该系列其他文章

Kaggle RSNA 乳腺癌检测比赛复盘（三）—— #6：CAM 的妙用

在神经网络可解释性的研究中，常常使用 CAM（Class Activation Map）技术。此外，CAM 还被广泛应用于弱标签分割问题，即仅给出图片级别的类别信息，而需要预测像素点的类别。本次比赛是一个相对简单的图像分类问题，在该方案中也引入了 CAM 技术。下面我们来看一下具体实现方法。

多图特征融合（Stage 1）

与第四名的方案一样，比赛的关键点依然是多个图像如何做特征融合，作为第六名的方案，依然也运用到了这个技术，但做法又与之不同。这个方案采用了更直接和简单的做法。

融合的流程非常的简单：就是直接将多张图片的特征向量 Cat 起来，然后再接一个全连接层获得多张图片的单个输出结果。

在原作者提供的源码可以找到融合的逻辑，但源码中地细节比较多，不太便于理解和演示，这里给出一个简单的版本，基于这个版本做改进也是完全可行的。

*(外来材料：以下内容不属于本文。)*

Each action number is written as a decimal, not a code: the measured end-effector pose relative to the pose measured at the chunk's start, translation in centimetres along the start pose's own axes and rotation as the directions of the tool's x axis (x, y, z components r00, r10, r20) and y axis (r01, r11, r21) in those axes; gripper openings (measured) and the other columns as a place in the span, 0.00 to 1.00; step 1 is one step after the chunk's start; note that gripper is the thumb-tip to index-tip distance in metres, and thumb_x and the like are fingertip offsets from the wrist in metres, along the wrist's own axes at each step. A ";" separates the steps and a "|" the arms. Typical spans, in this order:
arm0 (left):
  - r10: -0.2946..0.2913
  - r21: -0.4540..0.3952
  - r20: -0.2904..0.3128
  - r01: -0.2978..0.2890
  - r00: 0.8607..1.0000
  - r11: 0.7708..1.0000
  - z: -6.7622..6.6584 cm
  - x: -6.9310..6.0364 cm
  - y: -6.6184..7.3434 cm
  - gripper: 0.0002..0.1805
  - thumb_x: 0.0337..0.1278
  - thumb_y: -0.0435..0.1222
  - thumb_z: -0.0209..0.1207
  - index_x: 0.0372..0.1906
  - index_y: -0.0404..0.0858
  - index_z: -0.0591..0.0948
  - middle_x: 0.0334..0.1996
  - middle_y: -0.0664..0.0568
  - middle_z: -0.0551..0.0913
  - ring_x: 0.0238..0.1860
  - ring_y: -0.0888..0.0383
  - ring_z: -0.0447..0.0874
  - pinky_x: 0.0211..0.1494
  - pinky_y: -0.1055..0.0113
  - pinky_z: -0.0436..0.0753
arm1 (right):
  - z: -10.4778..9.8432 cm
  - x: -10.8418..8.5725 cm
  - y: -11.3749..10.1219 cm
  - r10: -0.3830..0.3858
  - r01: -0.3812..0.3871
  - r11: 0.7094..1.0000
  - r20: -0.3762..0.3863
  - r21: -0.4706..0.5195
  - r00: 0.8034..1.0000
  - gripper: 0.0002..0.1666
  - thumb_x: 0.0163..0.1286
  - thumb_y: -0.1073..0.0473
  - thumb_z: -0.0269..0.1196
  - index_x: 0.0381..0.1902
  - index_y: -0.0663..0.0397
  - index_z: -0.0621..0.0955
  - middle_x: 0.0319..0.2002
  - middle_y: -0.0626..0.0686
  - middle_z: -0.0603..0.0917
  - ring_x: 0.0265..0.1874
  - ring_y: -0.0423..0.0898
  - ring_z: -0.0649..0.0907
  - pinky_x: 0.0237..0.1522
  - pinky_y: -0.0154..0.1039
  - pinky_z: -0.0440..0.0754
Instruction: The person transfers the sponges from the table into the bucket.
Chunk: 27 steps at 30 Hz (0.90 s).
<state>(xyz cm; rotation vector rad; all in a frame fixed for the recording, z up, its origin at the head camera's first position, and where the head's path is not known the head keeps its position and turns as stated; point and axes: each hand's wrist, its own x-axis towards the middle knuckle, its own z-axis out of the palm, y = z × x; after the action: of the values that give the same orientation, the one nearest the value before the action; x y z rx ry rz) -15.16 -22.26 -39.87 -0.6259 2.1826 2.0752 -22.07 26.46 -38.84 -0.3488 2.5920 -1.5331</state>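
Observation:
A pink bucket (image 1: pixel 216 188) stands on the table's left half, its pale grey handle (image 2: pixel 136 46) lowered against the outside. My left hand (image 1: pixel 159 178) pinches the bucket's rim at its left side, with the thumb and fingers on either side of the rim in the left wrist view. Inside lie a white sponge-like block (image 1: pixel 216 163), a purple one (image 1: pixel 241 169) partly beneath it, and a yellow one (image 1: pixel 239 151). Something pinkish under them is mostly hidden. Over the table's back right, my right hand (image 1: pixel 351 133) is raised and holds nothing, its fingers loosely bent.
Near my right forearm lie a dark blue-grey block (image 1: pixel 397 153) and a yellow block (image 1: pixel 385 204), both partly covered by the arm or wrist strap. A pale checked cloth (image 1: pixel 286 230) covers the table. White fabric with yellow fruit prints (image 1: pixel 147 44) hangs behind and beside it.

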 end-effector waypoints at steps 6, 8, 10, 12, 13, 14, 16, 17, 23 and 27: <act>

作者的源码中可以学习的东西挺多的，感兴趣的小伙伴可以深挖一下。

import torch
import timm


class MultiFeaturesFusion(torch.nn.Module):

    def __init__(self):
        super().__init__()
        self.backbone = timm.create_model('resnet18')
        self.cls = torch.nn.Linear(1024, 1)

    def forward(self, x):
        bs, n_imgs, ch, h, w = x.shape
        x = x.view(bs * n_imgs, ch, h, w)  # 把前两维打平
        x = self.backbone.forward_features(x)  # (bs * n_imgs) x ch' x h' x w'
        x = torch.nn.functional.adaptive_avg_pool2d(x, 1)  # (bs * n_imgs) x ch' x 1 x 1
        x = x.view(bs, n_imgs, -1)  # bs x n_imgs x ch'
        x = torch.flatten(x, start_dim=1)  # bs x (ch' * n_imgs) ，这里 ch' * n_imgs 则为多个图片特征的连接
        return self.cls(x)


images = torch.rand(8, 2, 3, 256, 256)
model = MultiFeaturesFusion()
print(model(images).shape)  # => torch.Size([8, 1]

CAM（Stage 2）

接下来就是这篇文章的主角了，Class Activation Map。CAM 具体就不赘述了，这里主要说一下在这个比赛中的应用。先看结构图：

详细的步骤如下：

通过第一步的模型获取到 CAM。
通过 CAM 从原图上获取到感兴趣区域（Region of Interest，RoI），利用 CAM 切 RoI 的办法有很多，下面说一下原作所用的方法：
1. 将原图切成 N 个边长为 M 的方形切片。
2. 每个方形切片找到对应的 CAM 的切片，sum 该 CAM 切片后获得该切片的 CAM 得分。
3. 用得分 sort 出高分切片，取前 L 个切片作为 RoI。
将若干个 RoI 过 backbone，获取到特征作为「局部特征」（Local Feature）。
第一步的 CAM 也可以继续前向以获得「全局特征」（Global Feature）。
把 Local Feature 和 Global Feature 连起来，做为 Fusion Feature，用来做最后的预测。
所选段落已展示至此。